Chemical set joint compounds ONLY come in powdered form.  That's cuz they'd stiffen up and become useless 90 minutes (or whatever) after being mixed at the factory.

The few premixed joint compounds I've used were so thick that you needed the arms and wrists of a mountain gorilla to spread them easily.  I never hesitate to recommend that newbies mix some water into their premixed mud to make it easier to spread.  You want to be able to work COMFORTABLY and EASILY, cuz you'll do a better job that way.  The factory ships the joint compound out really thick because they know you can thin it yourself, and no one wants to be paying the shipping cost on water.

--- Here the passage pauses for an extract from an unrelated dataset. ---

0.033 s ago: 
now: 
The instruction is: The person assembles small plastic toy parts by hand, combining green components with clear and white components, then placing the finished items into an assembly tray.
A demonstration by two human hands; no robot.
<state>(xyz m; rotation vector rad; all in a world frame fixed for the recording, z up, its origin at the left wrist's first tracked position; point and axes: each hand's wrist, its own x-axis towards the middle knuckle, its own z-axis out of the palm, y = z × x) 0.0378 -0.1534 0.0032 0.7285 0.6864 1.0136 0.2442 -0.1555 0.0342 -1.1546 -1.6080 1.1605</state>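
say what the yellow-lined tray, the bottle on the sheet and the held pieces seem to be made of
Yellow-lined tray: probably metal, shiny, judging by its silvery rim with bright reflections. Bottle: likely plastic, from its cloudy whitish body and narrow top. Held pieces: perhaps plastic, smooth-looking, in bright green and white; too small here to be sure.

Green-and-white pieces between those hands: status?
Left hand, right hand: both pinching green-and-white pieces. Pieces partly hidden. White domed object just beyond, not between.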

Finally, be aware that you can add white wood glue when mixing up your joint compound (whether you use powder or premix) to make your joint compound stick better and dry harder.  You might want to do this when using joint compound to stick vinyl corner bead on, or for your first coat when taping.  (I always use fiberglass mesh tape, and I've had no problems at all with it.)  The glue you add to the joint compound will make the mud thinner so that it's easier to spread smooth, but also stronger, so that the corner bead won't break off the corner if it takes a hit.  Typically, you'd do this by putting some water in your mixing container and mixing the glue into the water until it's uniformly dispersed.  Then add powder until you get it to a consistancy somewhere between that of whipped cream and soft ice cream.  If you're mixing glue into a premix, you can do it any way, but I would be most inclined to mix up a fairly thick solution of glue in water, and mixing that soup into my premix.  But, in the final analysis, do whatever you find works best for you.


----------



## TxBuilder

Thanks for the video UncleKnackers!


----------